— To do —
Copy every line of the data exactly, keeping out any picture.

(Stored entries)
+---+
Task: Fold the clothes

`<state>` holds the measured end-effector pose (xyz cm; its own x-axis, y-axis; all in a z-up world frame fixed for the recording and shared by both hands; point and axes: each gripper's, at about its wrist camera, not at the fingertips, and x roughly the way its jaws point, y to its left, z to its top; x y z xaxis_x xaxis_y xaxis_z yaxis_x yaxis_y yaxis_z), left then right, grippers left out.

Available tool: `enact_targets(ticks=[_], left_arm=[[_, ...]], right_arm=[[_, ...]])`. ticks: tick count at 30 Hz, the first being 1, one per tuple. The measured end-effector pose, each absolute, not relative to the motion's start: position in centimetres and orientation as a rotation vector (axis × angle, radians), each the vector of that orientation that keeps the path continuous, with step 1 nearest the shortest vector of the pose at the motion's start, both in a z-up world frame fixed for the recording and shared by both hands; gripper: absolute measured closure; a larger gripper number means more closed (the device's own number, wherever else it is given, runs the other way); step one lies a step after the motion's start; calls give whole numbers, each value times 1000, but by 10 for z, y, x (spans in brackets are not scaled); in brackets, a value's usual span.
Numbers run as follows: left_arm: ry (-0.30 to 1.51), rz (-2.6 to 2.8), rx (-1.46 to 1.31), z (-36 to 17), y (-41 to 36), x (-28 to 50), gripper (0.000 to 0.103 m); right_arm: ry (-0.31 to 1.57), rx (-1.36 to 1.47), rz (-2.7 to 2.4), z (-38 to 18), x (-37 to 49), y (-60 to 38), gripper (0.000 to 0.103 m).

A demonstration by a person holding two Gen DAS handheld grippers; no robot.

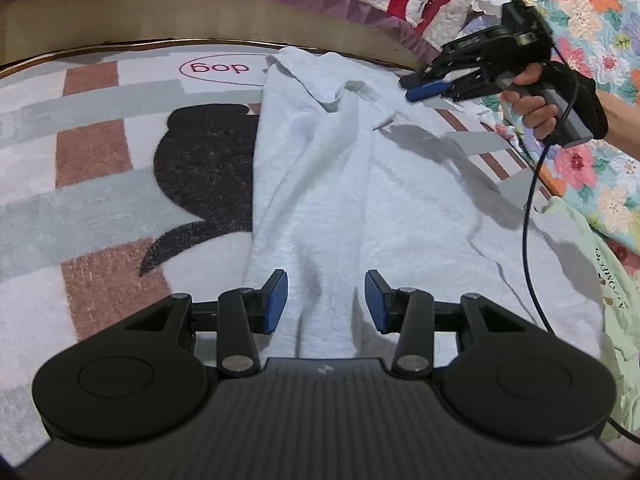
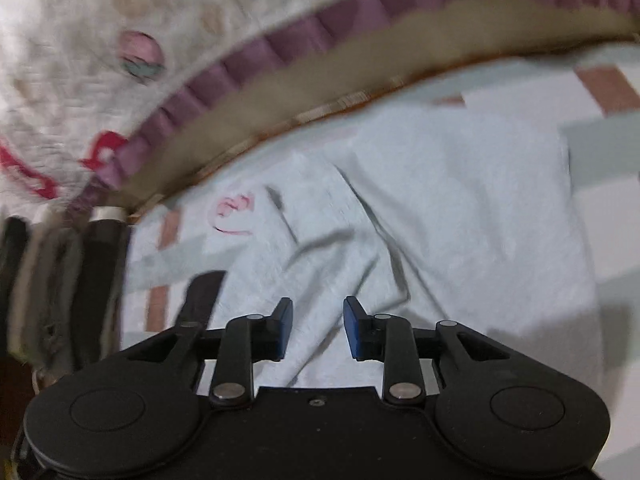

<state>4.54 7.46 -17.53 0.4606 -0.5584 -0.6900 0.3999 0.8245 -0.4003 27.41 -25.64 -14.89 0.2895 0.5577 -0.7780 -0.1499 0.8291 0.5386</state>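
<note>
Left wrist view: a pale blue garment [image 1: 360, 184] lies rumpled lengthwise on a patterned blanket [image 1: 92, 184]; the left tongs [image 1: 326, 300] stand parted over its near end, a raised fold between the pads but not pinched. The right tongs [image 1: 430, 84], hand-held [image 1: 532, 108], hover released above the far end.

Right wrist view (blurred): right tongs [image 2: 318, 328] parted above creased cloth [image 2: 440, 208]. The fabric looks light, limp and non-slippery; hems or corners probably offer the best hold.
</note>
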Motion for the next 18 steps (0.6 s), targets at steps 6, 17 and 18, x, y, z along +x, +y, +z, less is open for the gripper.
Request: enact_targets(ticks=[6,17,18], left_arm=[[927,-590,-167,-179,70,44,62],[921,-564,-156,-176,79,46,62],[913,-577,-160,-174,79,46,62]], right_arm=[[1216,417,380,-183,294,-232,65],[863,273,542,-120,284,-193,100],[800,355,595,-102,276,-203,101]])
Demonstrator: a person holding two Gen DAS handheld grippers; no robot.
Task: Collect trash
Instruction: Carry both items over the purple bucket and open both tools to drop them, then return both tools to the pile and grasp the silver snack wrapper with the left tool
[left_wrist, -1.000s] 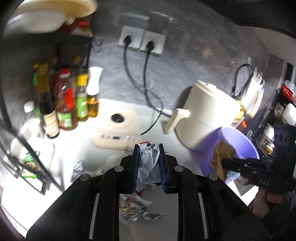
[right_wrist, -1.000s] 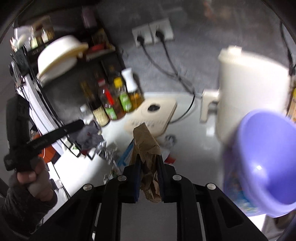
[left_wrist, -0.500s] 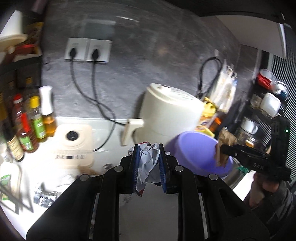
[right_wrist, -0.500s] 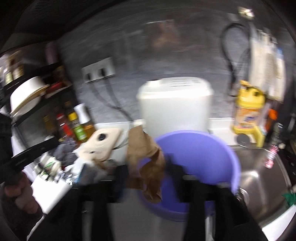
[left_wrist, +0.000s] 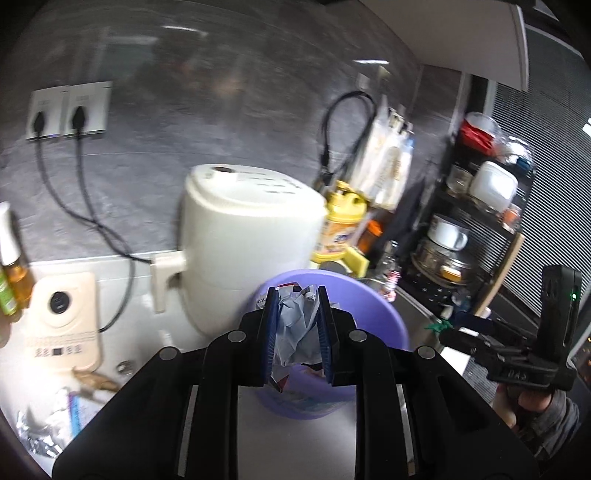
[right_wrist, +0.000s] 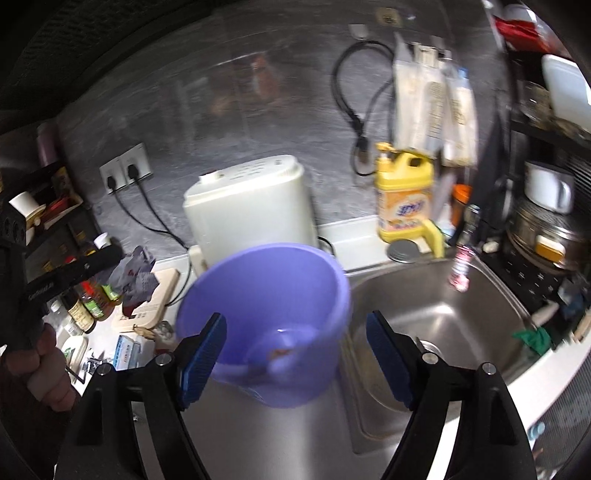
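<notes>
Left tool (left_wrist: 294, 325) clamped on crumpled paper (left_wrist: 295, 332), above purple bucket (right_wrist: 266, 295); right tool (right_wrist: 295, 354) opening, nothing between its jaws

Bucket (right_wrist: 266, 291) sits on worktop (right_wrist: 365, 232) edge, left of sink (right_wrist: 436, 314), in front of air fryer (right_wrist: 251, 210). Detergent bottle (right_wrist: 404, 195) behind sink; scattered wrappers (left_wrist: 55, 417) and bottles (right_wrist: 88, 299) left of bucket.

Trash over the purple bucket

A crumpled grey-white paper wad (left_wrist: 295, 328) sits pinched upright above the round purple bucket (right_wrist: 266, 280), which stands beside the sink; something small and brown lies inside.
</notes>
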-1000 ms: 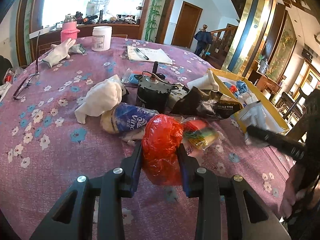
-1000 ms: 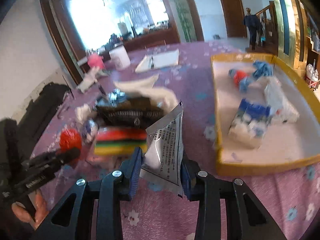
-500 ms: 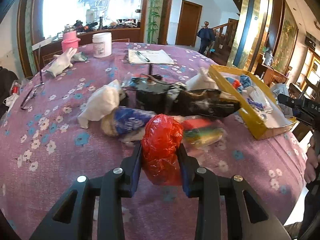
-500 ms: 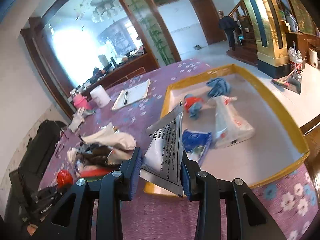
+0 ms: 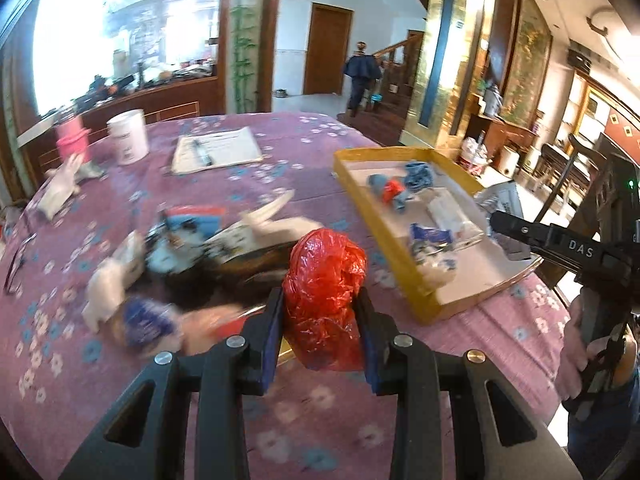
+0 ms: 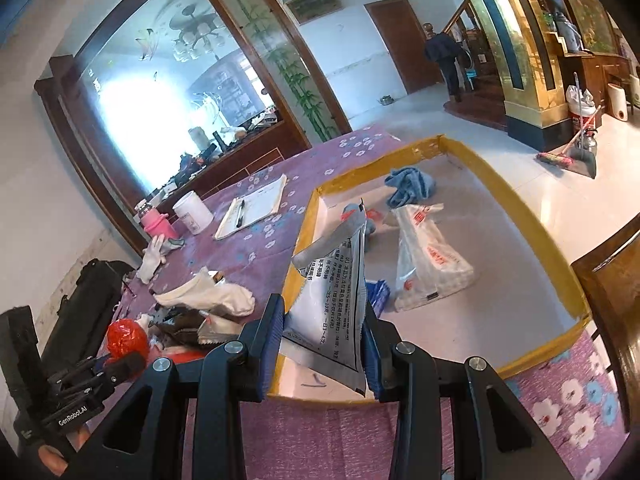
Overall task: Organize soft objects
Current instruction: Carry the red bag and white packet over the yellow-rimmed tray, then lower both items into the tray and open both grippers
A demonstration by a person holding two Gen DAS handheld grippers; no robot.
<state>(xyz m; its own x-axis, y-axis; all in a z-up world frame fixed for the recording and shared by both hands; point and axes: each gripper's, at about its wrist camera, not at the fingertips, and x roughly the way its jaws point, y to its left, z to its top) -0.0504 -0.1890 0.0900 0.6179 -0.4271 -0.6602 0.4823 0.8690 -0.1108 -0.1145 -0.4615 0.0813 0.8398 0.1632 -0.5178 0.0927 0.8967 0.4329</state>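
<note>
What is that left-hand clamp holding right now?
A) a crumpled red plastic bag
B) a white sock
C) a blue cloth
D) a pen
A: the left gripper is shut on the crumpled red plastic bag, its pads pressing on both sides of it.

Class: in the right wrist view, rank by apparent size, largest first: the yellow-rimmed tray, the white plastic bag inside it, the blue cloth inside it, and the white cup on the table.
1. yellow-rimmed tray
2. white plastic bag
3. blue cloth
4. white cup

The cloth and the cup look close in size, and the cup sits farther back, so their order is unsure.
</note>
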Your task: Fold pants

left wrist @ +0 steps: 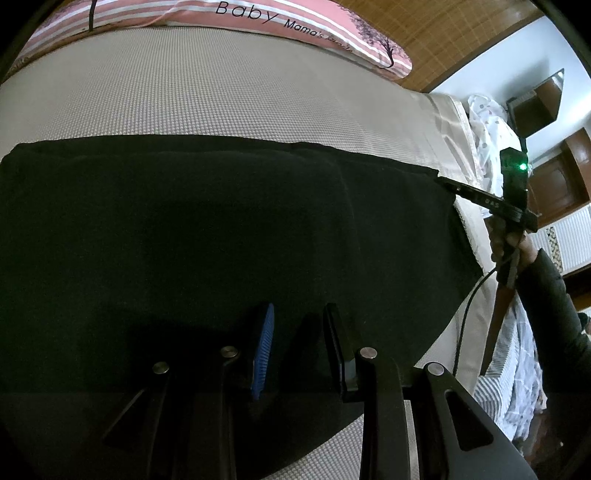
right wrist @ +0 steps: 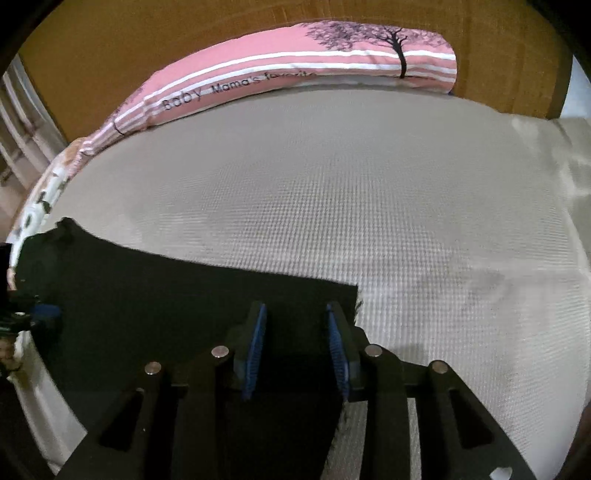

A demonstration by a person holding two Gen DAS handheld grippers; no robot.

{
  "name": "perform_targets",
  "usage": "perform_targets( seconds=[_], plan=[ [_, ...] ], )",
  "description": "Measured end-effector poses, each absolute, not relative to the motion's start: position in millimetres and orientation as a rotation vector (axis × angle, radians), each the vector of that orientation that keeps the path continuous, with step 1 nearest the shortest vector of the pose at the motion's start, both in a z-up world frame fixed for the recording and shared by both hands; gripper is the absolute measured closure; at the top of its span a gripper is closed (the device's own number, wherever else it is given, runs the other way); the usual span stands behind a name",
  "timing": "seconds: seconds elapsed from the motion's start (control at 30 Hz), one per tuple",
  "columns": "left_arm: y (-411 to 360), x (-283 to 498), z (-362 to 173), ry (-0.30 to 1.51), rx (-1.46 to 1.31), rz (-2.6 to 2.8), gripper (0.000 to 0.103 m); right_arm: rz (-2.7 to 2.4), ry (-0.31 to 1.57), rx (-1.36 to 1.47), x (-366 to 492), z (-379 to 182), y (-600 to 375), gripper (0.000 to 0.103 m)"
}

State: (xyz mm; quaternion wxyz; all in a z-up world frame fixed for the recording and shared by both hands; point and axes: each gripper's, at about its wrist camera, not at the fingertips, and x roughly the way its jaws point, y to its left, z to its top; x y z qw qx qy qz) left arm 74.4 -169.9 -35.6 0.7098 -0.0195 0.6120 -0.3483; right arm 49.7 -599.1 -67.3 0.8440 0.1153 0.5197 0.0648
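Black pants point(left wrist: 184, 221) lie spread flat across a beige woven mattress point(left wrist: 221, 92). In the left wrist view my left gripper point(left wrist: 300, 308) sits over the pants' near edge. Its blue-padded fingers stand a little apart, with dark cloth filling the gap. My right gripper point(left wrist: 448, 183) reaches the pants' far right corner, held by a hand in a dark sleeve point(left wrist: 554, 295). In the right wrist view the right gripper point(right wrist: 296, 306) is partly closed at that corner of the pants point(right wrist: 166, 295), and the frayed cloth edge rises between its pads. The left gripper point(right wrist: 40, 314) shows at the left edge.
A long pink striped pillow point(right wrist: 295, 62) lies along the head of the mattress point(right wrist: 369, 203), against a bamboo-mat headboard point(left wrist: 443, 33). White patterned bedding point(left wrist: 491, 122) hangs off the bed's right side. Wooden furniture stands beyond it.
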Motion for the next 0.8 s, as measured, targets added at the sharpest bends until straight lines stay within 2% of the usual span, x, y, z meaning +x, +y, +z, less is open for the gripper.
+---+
— Response area —
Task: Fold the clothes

`<state>` holds the measured end-effector pose (xyz cm; its own x-axis, y-axis; all in a z-up world frame fixed for the recording and shared by both hands; point and axes: each gripper's, at about its wrist camera, not at the fingertips, and x roughly the way its jaws point, y to its left, z to its top; x y z xaxis_x xaxis_y xaxis_z yaxis_x yaxis_y yaxis_z), left then right, grippers left out.

Available tool: `enact_targets(ticks=[_], left_arm=[[_, ...]], right_arm=[[_, ...]])`. ticks: tick count at 30 Hz, the first being 1, one per tuple. The measured end-effector pose, each absolute, not relative to the motion's start: position in centimetres and orientation as a rotation vector (axis × angle, radians), each the vector of that orientation that keeps the path continuous, with step 1 nearest the shortest vector of the pose at the motion's start, both in a z-up world frame fixed for the recording and shared by both hands; gripper: absolute measured closure; a larger gripper number means more closed (the device's own number, wherever else it is given, runs the other way); step one lies a step after the motion's start; calls give whole numbers, each value times 1000, but by 10 for z, y, x (spans in brackets are not scaled); in brackets, a value's usual span.
Numbers run as follows: left_arm: ry (-0.30 to 1.51), rz (-2.6 to 2.8), rx (-1.46 to 1.31), z (-36 to 17), y (-41 to 36), x (-28 to 50), gripper (0.000 to 0.103 m); right_arm: ry (-0.31 to 1.57), rx (-1.36 to 1.47), rz (-2.7 to 2.4), z (-38 to 18), x (-37 to 49), y (-60 to 38), gripper (0.000 to 0.103 m).

A demonstration by a person holding two Gen DAS handheld grippers; no robot.


<state>4.54 7.46 -17.53 0.4606 -0.5584 -0.6900 0.3999 0.8245 -0.4003 27.41 -25.64 -14.89 0.2895 0.5577 -0.7780 -0.1499 0.8291 0.5386</state>
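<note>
Left wrist view: a pale blue garment [image 1: 360, 184] lies rumpled lengthwise on a patterned blanket [image 1: 92, 184]; the left tongs [image 1: 326, 300] stand parted over its near end, a raised fold between the pads but not pinched. The right tongs [image 1: 430, 84], hand-held [image 1: 532, 108], hover released above the far end.

Right wrist view (blurred): right tongs [image 2: 318, 328] parted above creased cloth [image 2: 440, 208]. The fabric looks light, limp and non-slippery; hems or corners probably offer the best hold.
</note>
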Motion for the next 18 steps (0.6 s), targets at steps 6, 17 and 18, x, y, z along +x, +y, +z, less is open for the gripper.
Request: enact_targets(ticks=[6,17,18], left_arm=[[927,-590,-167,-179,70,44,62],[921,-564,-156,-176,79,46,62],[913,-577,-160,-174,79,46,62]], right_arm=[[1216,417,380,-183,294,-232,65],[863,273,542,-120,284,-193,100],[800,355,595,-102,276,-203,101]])
Demonstrator: a person holding two Gen DAS handheld grippers; no robot.
Task: Collect trash
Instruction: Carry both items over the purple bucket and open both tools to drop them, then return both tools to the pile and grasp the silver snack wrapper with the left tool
[left_wrist, -1.000s] 
[right_wrist, -1.000s] 
[left_wrist, -0.500s] 
[right_wrist, -0.500s] 
[left_wrist, +0.000s] 
[right_wrist, +0.000s] 
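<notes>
Left tool (left_wrist: 294, 325) clamped on crumpled paper (left_wrist: 295, 332), above purple bucket (right_wrist: 266, 295); right tool (right_wrist: 295, 354) opening, nothing between its jaws

Bucket (right_wrist: 266, 291) sits on worktop (right_wrist: 365, 232) edge, left of sink (right_wrist: 436, 314), in front of air fryer (right_wrist: 251, 210). Detergent bottle (right_wrist: 404, 195) behind sink; scattered wrappers (left_wrist: 55, 417) and bottles (right_wrist: 88, 299) left of bucket.

Trash over the purple bucket

A crumpled grey-white paper wad (left_wrist: 295, 328) sits pinched upright above the round purple bucket (right_wrist: 266, 280), which stands beside the sink; something small and brown lies inside.
</notes>
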-1000 ms: 
-1000 ms: 
-500 ms: 
-500 ms: 
+0 ms: 
+0 ms: 
Overall task: Organize soft objects
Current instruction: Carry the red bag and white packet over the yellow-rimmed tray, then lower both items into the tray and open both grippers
A demonstration by a person holding two Gen DAS handheld grippers; no robot.
<state>(xyz m; its own x-axis, y-axis; all in a z-up world frame fixed for the recording and shared by both hands; point and axes: each gripper's, at about its wrist camera, not at the fingertips, and x roughly the way its jaws point, y to its left, z to its top) -0.0504 -0.1890 0.0900 0.6179 -0.4271 -0.6602 0.4823 0.8690 -0.1108 -0.1145 -0.4615 0.0813 0.8398 0.1632 -0.5178 0.0927 0.8967 0.4329</state>
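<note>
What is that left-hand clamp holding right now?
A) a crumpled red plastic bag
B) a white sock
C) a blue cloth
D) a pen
A: the left gripper is shut on the crumpled red plastic bag, its pads pressing on both sides of it.

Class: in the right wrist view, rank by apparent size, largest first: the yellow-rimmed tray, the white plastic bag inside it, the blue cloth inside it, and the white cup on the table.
1. yellow-rimmed tray
2. white plastic bag
3. blue cloth
4. white cup

The cloth and the cup look close in size, and the cup sits farther back, so their order is unsure.
</note>
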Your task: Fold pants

left wrist @ +0 steps: 
right wrist @ +0 steps: 

A demonstration by a person holding two Gen DAS handheld grippers; no robot.

{
  "name": "perform_targets",
  "usage": "perform_targets( seconds=[_], plan=[ [_, ...] ], )",
  "description": "Measured end-effector poses, each absolute, not relative to the motion's start: position in millimetres and orientation as a rotation vector (axis × angle, radians), each the vector of that orientation that keeps the path continuous, with step 1 nearest the shortest vector of the pose at the motion's start, both in a z-up world frame fixed for the recording and shared by both hands; gripper is the absolute measured closure; at the top of its span a gripper is closed (the device's own number, wherever else it is given, runs the other way); the usual span stands behind a name",
  "timing": "seconds: seconds elapsed from the motion's start (control at 30 Hz), one per tuple",
  "columns": "left_arm: y (-411 to 360), x (-283 to 498), z (-362 to 173), ry (-0.30 to 1.51), rx (-1.46 to 1.31), rz (-2.6 to 2.8), gripper (0.000 to 0.103 m); right_arm: rz (-2.7 to 2.4), ry (-0.31 to 1.57), rx (-1.36 to 1.47), x (-366 to 492), z (-379 to 182), y (-600 to 375), gripper (0.000 to 0.103 m)"
}

State: (xyz mm; quaternion wxyz; all in a z-up world frame fixed for the recording and shared by both hands; point and axes: each gripper's, at about its wrist camera, not at the fingertips, and x roughly the way its jaws point, y to its left, z to its top; x y z qw qx qy qz) left arm 74.4 -169.9 -35.6 0.7098 -0.0195 0.6120 -0.3483; right arm 49.7 -599.1 -67.3 0.8440 0.1153 0.5197 0.0648
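Black pants point(left wrist: 184, 221) lie spread flat across a beige woven mattress point(left wrist: 221, 92). In the left wrist view my left gripper point(left wrist: 300, 308) sits over the pants' near edge. Its blue-padded fingers stand a little apart, with dark cloth filling the gap. My right gripper point(left wrist: 448, 183) reaches the pants' far right corner, held by a hand in a dark sleeve point(left wrist: 554, 295). In the right wrist view the right gripper point(right wrist: 296, 306) is partly closed at that corner of the pants point(right wrist: 166, 295), and the frayed cloth edge rises between its pads. The left gripper point(right wrist: 40, 314) shows at the left edge.
A long pink striped pillow point(right wrist: 295, 62) lies along the head of the mattress point(right wrist: 369, 203), against a bamboo-mat headboard point(left wrist: 443, 33). White patterned bedding point(left wrist: 491, 122) hangs off the bed's right side. Wooden furniture stands beyond it.
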Motion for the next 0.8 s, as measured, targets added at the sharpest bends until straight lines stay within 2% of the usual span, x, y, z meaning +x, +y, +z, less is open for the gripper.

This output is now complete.